S’era parlato di anno sabbatico. La soluzione ipotizzata da De Laurentiis per tenere in naftalina l’allenatore dello scudetto e non vederlo guidare squadre rivali; questione di clausole. E di narrazione, unificante e autoassolutoria, direbbe qualcuno che non riesce a non farsi domande un po’ meno superficiali (del tipo, si poteva evitare?).

Sta di fatto che l’anno sabbatico, alla fine, ce lo siamo presi proprio noi. Se l’è preso proprio il Napoli, il suo Presidente, la sua squadra.

Dell’improvvisazione percepita sull’estate napoletana, s’è scritto: s’è fatto poco, male e tardi. E si sono perse, se vogliamo, tutte le battaglie ideologiche che il club s’era cercato per costruire l’immagine di una società che vive a volontà propria.

La realtà s’è incaricata presto di smentire auspici fin troppo favorevoli; il campo, in uno spaccato iniziale di stagione sconcertante tanto in senso relativo – rispetto cioè all’ultima stagione – quanto in quello assoluto – i secondi tempi di Lazio e Braga ed i primi 70’ di Marassi sono orrifici a qualsiasi latitudine, ci ha consegnato l’immagine di un Napoli svuotato.
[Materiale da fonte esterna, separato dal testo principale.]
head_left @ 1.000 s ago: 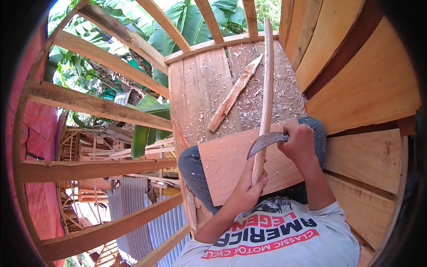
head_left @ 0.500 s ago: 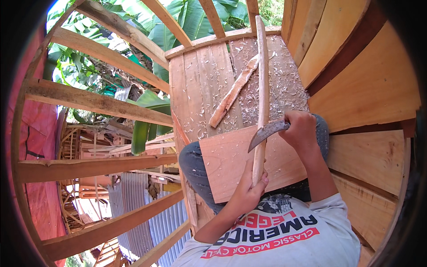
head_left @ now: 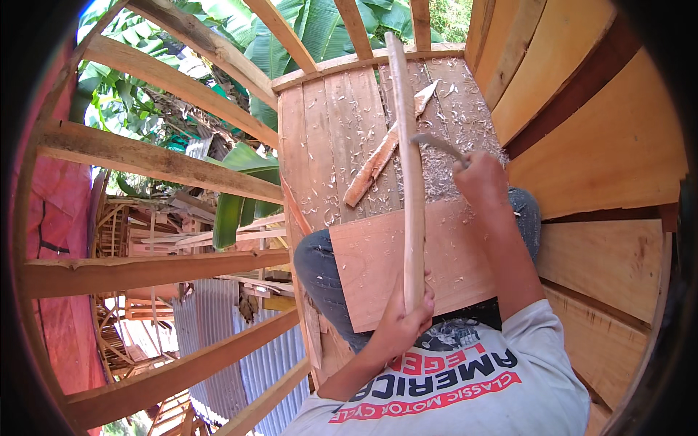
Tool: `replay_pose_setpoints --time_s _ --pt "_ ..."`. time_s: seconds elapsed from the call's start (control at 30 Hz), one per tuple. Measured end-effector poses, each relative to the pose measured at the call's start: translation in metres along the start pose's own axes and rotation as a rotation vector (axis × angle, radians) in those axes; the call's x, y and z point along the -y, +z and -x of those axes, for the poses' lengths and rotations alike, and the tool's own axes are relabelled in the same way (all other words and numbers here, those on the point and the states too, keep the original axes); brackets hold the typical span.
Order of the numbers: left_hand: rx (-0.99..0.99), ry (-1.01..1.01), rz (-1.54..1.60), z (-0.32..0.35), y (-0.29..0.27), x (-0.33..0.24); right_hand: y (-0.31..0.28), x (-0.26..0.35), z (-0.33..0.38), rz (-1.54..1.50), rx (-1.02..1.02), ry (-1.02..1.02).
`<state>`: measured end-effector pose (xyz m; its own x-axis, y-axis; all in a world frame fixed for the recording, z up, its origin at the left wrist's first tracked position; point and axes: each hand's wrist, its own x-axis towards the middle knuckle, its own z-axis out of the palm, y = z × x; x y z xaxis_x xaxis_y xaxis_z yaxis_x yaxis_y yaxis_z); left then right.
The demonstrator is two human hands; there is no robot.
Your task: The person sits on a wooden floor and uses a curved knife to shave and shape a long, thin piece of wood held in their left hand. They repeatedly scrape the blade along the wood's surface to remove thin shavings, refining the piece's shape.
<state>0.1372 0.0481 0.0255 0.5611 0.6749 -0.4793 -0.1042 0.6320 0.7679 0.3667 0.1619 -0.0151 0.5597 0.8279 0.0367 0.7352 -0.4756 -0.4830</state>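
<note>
My left hand (head_left: 407, 314) is closed around the near end of a long, pale wooden stick (head_left: 411, 203), which points away from me and leans slightly left at its far end. In my right hand (head_left: 481, 178) is a knife with a curved blade (head_left: 440, 145); its handle is hidden in my fist. The blade's tip is at the stick's right side, past the middle of its length. Whether the edge touches the wood I cannot tell. A flat rectangular board (head_left: 371, 272) lies across my lap under the stick.
A rough strip of wood (head_left: 372, 171) with bark lies on the plank floor (head_left: 313, 145) among scattered shavings (head_left: 465, 116). Wooden rails (head_left: 160, 163) stand at the left, and a plank wall (head_left: 596, 145) rises at the right. Banana leaves (head_left: 305, 36) hang beyond the far edge.
My right hand has moved the knife farther up the stick, away from me, and its blade has turned. The stick's far end has swung left, uncovering more of the bark strip.
</note>
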Motion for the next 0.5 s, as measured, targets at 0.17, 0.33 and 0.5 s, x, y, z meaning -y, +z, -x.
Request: replay_pose_setpoints --time_s 0.17,0.33,0.5 --pt "0.234 -0.166 0.133 0.018 0.0 0.005 -0.031 -0.029 -0.028 -0.024 0.053 0.162" --pt "0.333 -0.166 0.337 -0.004 -0.002 -0.01 -0.009 -0.045 0.017 -0.17 0.044 0.076" --pt "0.442 -0.152 0.373 -0.011 0.005 -0.019 0.003 -0.065 0.039 -0.426 0.006 0.251"
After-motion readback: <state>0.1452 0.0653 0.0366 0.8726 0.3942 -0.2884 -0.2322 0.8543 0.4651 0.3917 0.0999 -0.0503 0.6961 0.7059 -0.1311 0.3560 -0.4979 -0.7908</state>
Farò inorridire i pragmatici, sono certo: ma se mi chiedete cosa manchi di più a questo Napoli, io vi rispondo con un concetto semplice. Manca una missione.
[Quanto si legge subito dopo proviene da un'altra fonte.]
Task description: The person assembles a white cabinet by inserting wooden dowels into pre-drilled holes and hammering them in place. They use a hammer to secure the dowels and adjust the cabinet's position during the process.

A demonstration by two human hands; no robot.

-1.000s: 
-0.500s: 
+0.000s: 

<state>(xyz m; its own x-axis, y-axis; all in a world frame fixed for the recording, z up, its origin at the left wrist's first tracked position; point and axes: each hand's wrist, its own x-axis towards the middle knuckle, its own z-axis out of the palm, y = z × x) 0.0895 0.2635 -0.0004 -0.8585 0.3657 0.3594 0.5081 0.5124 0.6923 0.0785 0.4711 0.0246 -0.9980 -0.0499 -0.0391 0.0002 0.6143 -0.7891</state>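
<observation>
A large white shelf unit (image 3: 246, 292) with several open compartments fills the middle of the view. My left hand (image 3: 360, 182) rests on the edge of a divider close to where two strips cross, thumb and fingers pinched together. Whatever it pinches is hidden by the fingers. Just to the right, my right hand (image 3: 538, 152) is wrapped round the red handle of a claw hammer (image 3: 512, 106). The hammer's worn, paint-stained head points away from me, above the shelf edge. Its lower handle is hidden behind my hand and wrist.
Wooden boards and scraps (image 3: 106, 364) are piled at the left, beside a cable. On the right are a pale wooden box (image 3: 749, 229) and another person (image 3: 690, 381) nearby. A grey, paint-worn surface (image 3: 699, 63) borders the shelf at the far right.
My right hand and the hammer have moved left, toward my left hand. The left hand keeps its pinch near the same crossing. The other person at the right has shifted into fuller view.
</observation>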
Manca cioè un’idea che, condivisa dallo spogliatoio in ogni sua componente, si prenda le corde di tutti e li spinga ad inseguirla costi quel che costi. Al Napoli manca qualcosa in cui credere.

Ed è lapalissiano che questo si rifletta sul rendimento; se siamo giunti a esaltare prestazioni per il solo equilibrio mostrato, per la compattezza e la tenuta del campo, significa che, dunque, la situazione è grave. Ma non è seria, per citare Flaiano.
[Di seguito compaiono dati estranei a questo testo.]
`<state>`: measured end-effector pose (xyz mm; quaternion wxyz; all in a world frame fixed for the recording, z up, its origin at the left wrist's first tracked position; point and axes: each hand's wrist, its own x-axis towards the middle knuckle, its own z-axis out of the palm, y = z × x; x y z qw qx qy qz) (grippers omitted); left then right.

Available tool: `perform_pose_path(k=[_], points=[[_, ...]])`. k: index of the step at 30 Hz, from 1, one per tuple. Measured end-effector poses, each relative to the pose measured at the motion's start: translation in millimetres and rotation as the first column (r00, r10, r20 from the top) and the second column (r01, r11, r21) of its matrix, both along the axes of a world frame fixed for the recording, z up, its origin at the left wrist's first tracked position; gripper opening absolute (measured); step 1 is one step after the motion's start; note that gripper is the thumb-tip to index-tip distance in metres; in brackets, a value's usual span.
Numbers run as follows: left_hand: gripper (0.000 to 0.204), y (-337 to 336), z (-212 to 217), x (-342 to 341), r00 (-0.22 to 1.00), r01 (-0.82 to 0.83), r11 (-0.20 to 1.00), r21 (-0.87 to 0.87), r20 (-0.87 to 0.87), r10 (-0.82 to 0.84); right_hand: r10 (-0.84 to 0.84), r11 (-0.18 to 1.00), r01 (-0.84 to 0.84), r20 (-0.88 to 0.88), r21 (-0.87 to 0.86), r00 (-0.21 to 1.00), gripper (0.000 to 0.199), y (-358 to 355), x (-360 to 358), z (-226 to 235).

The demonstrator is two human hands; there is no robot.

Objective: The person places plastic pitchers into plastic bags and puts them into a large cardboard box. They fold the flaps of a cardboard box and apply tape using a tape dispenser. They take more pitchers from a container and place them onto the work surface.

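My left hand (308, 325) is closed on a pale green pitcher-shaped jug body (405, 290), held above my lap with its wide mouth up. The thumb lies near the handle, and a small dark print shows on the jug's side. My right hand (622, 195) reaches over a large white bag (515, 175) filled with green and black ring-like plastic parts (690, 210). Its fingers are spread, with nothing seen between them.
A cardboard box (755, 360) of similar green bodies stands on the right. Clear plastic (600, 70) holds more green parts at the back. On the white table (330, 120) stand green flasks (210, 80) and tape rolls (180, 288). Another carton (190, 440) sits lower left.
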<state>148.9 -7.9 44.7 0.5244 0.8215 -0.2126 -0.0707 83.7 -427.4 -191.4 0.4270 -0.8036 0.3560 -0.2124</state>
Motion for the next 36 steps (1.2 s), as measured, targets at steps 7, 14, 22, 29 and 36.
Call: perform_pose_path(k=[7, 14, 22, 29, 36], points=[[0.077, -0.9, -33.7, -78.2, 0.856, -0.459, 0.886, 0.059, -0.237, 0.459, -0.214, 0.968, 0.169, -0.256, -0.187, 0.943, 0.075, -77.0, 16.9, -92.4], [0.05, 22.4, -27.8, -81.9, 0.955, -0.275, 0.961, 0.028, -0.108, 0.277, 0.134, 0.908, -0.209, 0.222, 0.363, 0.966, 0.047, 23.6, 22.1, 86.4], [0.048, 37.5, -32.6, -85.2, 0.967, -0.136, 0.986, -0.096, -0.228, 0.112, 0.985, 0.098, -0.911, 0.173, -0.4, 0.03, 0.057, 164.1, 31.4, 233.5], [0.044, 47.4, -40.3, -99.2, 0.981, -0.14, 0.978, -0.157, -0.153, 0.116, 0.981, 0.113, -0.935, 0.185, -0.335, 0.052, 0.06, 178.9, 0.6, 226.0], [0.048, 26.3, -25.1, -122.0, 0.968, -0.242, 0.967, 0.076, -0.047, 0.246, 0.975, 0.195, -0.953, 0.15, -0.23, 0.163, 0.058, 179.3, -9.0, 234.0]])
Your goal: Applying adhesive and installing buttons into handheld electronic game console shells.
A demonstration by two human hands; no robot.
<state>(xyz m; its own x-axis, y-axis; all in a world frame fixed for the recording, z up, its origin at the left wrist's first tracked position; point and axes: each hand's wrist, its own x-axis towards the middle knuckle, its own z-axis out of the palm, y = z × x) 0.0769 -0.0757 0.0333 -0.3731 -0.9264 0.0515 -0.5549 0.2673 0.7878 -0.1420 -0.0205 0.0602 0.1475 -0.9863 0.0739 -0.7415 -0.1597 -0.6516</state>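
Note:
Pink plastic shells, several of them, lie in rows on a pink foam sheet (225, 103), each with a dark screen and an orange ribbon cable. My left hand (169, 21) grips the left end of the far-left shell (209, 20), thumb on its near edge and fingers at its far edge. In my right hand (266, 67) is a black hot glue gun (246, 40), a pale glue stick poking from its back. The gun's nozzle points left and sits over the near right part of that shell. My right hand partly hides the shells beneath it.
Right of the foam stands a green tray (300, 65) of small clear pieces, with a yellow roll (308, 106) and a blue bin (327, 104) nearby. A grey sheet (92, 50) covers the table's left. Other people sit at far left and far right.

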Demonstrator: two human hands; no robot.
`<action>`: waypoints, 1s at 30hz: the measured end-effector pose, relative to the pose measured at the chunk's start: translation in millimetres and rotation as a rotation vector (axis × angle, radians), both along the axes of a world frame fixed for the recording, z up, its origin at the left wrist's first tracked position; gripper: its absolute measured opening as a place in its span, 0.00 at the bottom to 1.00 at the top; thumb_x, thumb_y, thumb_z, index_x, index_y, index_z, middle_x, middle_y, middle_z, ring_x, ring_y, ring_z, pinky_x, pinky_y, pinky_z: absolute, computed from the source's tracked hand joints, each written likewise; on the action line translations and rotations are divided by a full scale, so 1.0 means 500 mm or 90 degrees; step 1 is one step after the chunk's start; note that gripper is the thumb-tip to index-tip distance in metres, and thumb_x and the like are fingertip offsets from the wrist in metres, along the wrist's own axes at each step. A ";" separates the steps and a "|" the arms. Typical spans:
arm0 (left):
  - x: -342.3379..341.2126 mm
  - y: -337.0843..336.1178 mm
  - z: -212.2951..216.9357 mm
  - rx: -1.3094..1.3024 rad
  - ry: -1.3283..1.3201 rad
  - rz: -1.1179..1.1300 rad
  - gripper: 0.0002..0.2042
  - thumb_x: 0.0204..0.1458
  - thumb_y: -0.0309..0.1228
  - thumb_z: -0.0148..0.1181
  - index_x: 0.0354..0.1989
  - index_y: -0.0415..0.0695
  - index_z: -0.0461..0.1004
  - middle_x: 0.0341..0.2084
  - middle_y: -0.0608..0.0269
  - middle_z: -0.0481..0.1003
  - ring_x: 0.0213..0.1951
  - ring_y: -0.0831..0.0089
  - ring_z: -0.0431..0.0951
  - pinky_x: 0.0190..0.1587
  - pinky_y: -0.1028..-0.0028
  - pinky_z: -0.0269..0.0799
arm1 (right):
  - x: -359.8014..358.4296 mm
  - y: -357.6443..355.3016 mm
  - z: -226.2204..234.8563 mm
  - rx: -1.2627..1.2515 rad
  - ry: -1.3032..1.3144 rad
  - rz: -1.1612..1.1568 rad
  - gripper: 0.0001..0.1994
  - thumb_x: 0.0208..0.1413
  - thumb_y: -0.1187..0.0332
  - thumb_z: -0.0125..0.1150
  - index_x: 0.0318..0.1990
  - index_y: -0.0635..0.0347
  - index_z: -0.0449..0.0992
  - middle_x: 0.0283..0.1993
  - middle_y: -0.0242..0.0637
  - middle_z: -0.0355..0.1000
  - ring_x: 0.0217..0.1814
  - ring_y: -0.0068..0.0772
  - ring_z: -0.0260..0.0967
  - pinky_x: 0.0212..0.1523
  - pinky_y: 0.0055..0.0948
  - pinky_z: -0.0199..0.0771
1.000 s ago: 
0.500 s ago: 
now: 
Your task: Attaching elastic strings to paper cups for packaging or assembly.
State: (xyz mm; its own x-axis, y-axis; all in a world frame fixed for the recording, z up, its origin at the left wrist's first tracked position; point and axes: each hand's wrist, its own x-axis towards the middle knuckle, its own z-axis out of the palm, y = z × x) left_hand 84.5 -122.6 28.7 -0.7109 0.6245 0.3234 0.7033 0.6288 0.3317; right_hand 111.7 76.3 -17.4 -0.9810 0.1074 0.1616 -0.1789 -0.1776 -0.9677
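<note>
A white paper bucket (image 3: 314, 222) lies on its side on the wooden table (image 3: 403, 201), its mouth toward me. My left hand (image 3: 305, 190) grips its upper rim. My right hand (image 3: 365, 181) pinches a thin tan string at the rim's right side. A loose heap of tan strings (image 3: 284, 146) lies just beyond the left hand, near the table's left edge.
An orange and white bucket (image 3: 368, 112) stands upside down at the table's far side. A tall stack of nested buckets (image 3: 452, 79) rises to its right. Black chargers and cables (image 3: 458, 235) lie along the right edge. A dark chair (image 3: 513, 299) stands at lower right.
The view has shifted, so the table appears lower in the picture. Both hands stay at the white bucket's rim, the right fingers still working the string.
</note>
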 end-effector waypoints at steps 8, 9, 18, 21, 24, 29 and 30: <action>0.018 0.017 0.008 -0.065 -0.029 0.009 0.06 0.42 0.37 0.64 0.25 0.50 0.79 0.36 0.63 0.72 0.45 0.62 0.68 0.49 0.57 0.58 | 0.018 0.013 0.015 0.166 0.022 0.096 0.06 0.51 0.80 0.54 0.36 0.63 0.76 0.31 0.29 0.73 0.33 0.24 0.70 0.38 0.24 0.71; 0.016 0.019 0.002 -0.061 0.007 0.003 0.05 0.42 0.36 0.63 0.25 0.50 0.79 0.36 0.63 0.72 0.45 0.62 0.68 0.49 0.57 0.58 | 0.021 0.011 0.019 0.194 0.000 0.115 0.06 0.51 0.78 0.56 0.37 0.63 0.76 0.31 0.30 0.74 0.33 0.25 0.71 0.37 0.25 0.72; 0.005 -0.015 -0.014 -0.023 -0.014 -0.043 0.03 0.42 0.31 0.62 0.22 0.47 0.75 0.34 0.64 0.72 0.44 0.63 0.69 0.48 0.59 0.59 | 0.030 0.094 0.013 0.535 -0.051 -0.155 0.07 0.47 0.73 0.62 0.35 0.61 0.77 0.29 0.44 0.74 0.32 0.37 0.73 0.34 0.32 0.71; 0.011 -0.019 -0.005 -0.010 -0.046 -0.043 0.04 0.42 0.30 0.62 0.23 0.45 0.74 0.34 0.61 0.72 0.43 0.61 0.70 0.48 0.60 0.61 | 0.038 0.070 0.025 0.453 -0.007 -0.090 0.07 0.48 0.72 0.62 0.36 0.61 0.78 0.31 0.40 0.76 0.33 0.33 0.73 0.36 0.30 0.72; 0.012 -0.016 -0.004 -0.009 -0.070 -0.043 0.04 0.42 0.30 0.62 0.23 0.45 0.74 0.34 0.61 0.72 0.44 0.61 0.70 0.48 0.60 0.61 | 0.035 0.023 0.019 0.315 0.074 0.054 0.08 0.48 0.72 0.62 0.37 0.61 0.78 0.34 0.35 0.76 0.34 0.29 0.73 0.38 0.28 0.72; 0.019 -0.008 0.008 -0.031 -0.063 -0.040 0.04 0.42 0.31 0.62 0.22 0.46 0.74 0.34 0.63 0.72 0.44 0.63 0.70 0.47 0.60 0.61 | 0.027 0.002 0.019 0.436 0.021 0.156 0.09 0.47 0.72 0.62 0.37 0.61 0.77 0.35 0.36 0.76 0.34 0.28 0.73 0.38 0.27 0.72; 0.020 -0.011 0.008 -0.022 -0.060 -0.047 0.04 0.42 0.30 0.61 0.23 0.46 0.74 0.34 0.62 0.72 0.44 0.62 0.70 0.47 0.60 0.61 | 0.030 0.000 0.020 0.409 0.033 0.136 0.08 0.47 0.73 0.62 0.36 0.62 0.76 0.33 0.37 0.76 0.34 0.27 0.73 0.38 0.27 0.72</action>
Almeno non seria al punto da dover cambiare in corso d’opera la guida tecnica; forse, nemmeno tale da far intervenire la società di fronte alle costanti delegittimazioni cui è sottoposta praticamente ad ogni partita da parte dei suoi calciatori.

A giudicare da quanto emerso, la stagione del dopo Scudetto si sta dirigendo triste e solitaria nel dimenticatoio della memoria; un anno che poteva essere di consolidamento e che sinistramente somiglia a una transizione in cui tante, troppe, sarebbero le cose da cambiare, gli equivoci da scogliere, le questioni da affrontare.

L’evolversi degli eventi, si sa, può cambiare il corso; a patto che, nelle ceneri di questo fuoco lento che arde nel sottobosco di Castel Volturno, emerga uno straccio di idea, anche utilitaristica, capace di riportare a casa il vero protagonista dello scorso anno: l’entusiasmo.